Open-Assistant REST Backend

Backend Development Setup

Local Database

In root directory, run docker compose --profile backend-dev up --build --attach-dependencies to start a database. The default settings are already configured to connect to the database at localhost:5432. (See FAQ if you face any docker problems).

Python 3.10 is required. It is recommended to use pyenv which will recognise the .python-version in the project root directory.

Python Packages

Next, to install all requirements, You can run

  1. pip install -r requirements.txt inside the backend folder; and
  2. pip install -e . inside the oasst-shared folder.
  3. pip install -e . inside the oasst-data folder.
  4. ./scripts/backend-development/run-local.sh to run the backend.
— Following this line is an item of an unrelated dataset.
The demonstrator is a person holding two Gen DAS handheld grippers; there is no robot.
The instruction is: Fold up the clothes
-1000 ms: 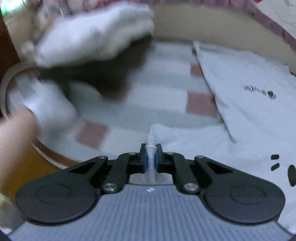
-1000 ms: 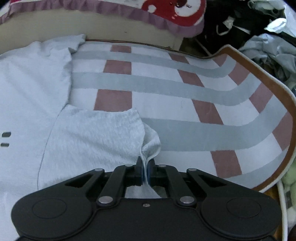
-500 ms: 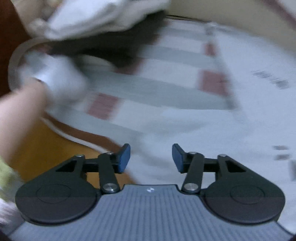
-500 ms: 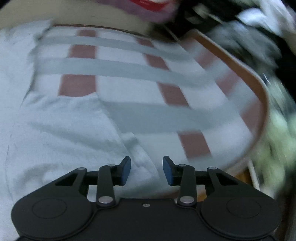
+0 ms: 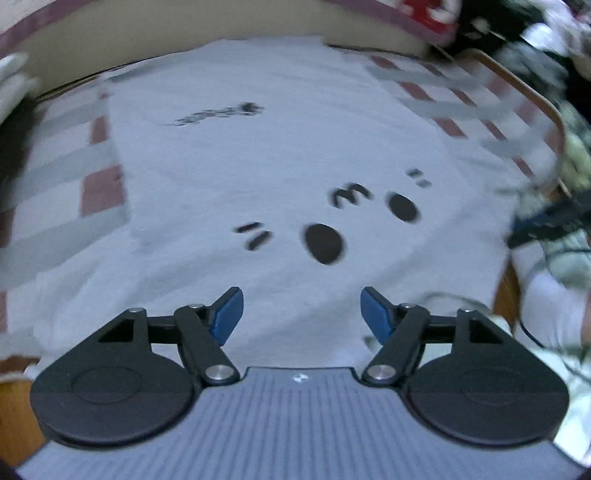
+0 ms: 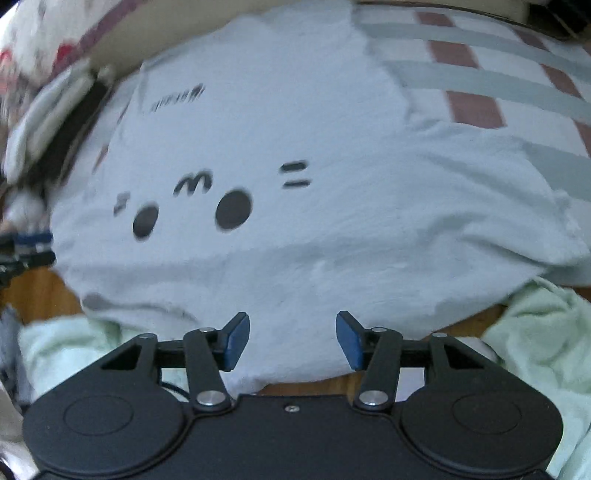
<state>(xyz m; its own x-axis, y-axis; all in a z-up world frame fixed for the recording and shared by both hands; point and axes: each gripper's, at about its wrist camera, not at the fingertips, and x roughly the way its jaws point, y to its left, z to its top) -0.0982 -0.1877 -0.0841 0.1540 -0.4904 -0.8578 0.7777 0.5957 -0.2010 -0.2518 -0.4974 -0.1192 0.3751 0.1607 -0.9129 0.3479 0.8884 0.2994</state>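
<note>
Pale grey T-shirt [image 5: 266,155] lies spread flat on a striped mat [image 5: 66,173], print side up: cartoon face with two black oval eyes, a small squiggle mouth between them, short dashes at each side, and a blurred line of dark text further up. Both sleeves look folded in over the body, edges a bit rumpled; near hem hangs over the mat's close edge in the right wrist view [image 6: 295,258]. Both frames are motion-blurred.

Left gripper [image 5: 301,317] hovers over the near part of the shirt, blue pads spread wide apart, nothing between them. Right gripper [image 6: 291,338] sits over the near hem, pads also wide apart and holding nothing. Whether either touches the cloth cannot be told.

Mat has grey bands and dull red blocks on white, brown trim along its curved edge [image 5: 532,88]. Mint green towel [image 6: 535,350] lies bunched just beside the shirt's hem on a wooden floor [image 6: 40,295], showing on both sides of the right gripper. Cream bed edge with purple trim [image 5: 184,33] runs behind the mat. A dark jumble of clothes [image 5: 535,44] sits at far right, too blurred to sort. No containers visible.
</note>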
This will start the backend server at http://localhost:8080.

REST Server Configuration

Please either use environment variables or create a .env file in the backend root directory (in which this readme file is located) to specify the DATABASE_URI.
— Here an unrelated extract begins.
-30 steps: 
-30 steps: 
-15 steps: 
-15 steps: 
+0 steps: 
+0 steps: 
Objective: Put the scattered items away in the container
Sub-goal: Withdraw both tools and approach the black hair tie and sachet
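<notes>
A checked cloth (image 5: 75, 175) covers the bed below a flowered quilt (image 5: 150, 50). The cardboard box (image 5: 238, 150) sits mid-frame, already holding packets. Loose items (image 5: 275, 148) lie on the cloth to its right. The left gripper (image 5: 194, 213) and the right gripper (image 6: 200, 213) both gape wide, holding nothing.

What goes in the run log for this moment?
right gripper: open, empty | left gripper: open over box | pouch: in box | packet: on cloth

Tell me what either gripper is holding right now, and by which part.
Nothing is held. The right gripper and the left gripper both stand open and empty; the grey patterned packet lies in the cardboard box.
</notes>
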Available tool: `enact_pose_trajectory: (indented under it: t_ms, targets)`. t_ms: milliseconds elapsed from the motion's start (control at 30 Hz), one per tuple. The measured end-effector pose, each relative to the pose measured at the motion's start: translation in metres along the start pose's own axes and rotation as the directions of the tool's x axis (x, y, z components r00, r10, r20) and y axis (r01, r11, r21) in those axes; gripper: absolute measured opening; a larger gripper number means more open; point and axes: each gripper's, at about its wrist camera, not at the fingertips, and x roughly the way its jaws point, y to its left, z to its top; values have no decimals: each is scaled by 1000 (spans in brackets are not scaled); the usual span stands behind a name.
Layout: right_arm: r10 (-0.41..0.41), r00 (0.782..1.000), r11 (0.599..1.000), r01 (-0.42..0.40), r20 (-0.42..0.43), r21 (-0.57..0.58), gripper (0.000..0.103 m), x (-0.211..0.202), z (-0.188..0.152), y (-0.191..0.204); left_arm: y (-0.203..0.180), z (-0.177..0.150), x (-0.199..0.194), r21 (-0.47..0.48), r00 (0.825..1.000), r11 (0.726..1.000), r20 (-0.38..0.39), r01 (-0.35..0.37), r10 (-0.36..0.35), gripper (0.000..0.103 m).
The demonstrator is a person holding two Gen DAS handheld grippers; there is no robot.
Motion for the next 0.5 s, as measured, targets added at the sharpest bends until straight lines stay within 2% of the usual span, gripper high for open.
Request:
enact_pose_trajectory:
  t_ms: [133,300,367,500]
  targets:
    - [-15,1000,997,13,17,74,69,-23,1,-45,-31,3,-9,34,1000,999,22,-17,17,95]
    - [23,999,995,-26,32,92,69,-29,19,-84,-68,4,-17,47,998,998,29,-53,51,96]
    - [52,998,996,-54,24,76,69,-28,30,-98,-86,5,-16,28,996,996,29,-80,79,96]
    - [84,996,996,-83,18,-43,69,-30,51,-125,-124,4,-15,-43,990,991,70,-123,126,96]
Example contents of a .env file for the backend:

DATABASE_URI="postgresql://<username>:<password>@<host>/<database_name>"
BACKEND_CORS_ORIGINS=["http://localhost", "http://localhost:4200", "http://localhost:3000", "http://localhost:8080", "https://localhost", "https://localhost:4200", "https://localhost:3000", "https://localhost:8080", "http://dev.oasst.laion.ai", "https://stag.oasst.laion.ai", "https://oasst.laion.ai"]
REDIS_HOST=localhost
REDIS_PORT=6379

Running the REST Server locally for development

Have a look into the main README.md file for more information on how to set up the backend for development. Use the scripts within the scripts/backend-development folder to run the BE API locally.

Alembic

To create an Alembic database migration script after sql-models were modified run alembic revision --autogenerate -m "..." ("..." is what you did) in the /backend directory. Then edit the newly created file. See here for more information.

API Documentation

Once you have successfully started the backend server, you can access the default api docs at localhost:8080/docs. If you need to update the exported openapi.json in the docs/ folder you can run below command to wget them from the relevant local fastapi endpoint. This will enable anyone to just see API docs via something like Swagger.io without having to actually set up and run a development backend.
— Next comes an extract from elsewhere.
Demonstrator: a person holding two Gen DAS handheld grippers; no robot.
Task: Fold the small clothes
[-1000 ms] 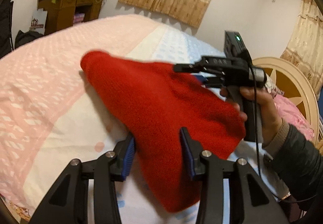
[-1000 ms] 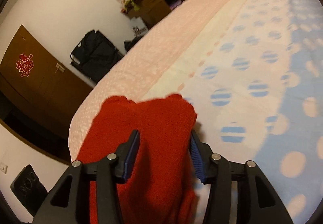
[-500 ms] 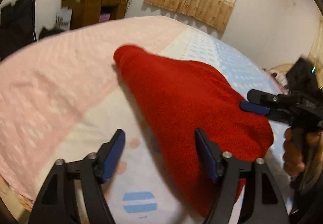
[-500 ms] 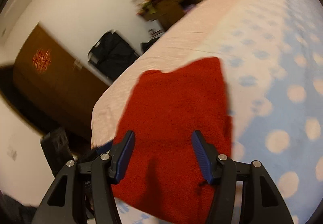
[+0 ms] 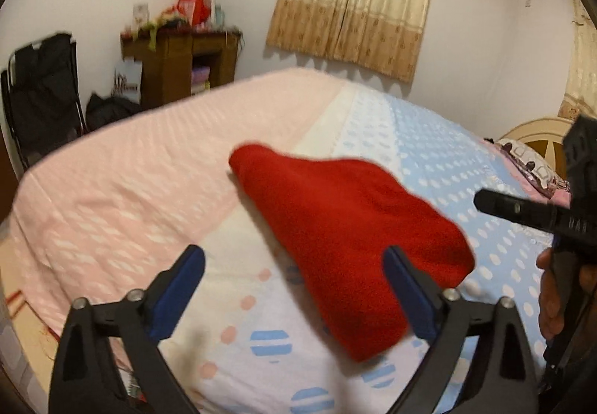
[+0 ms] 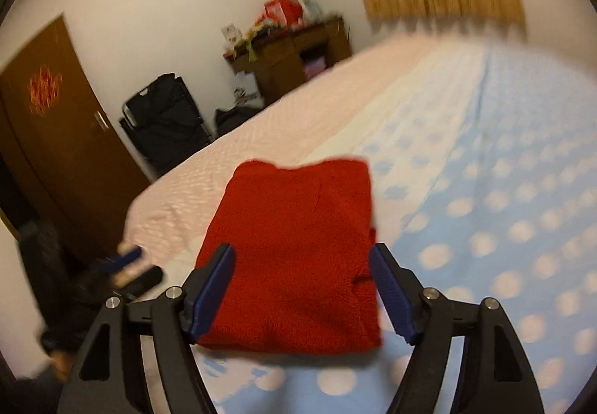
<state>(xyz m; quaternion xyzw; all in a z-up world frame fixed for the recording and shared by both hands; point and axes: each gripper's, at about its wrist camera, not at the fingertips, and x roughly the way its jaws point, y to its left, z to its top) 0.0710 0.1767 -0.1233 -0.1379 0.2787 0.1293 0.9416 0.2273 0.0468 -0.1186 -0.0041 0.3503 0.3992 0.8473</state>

# save openapi.json to docs/docs/api
wget localhost:8080/api/v1/openapi.json -O docs/docs/api/openapi.json

Note: The api docs should be automatically updated by the test-api-contract.yaml workflow.

Running Celery Worker(s) for API and periodic tasks

Celery workers are used for Huggiface API calls like toxicity and feature extraction. Celery Beat along with worker is used for periodic tasks like user streak update

To run APIs locally

  • update HUGGING_FACE_API_KEY in backend/oasst_backend/config.py with the correct API_KEY
  • export DEBUG_SKIP_TOXICITY_CALCULATION=False and export DEBUG_SKIP_EMBEDDING_COMPUTATION=Falsein scripts/backend-development/run-local.sh
  • run start_worker.sh in backend dir
  • to see logs , use tail -f celery.log and tail -f celery.beat.log

In CI

  • set DEBUG_SKIP_TOXICITY_CALCULATION=False and DEBUG_SKIP_EMBEDDING_COMPUTATION=False in docker-compose.yaml
  • Two Docker instances are created. One for Beat and other for the worker
  • Logs can be viewed like other docker instances

Exporting Data

When you have collected some data in the backend database, you can export it using the export.py script provided in this directory. This can be run from the command line using an Python environment with the same requirements as the backend itself. The script connects to the database in the same manner as the backend and therefore uses the same environmental variables.

A simple usage of the script, to export all English trees which successfully passed the review process, may look like:

python export.py --lang en --export-file output.jsonl

There are many options available to filter the data which can be found in the help message of the script: python export.py --help.

Why isn't my export working?

Common issues include (WIP):

  • The messages have not passed the review process yet so the trees are not ready for export. This can be solved by including the --include-spam flag.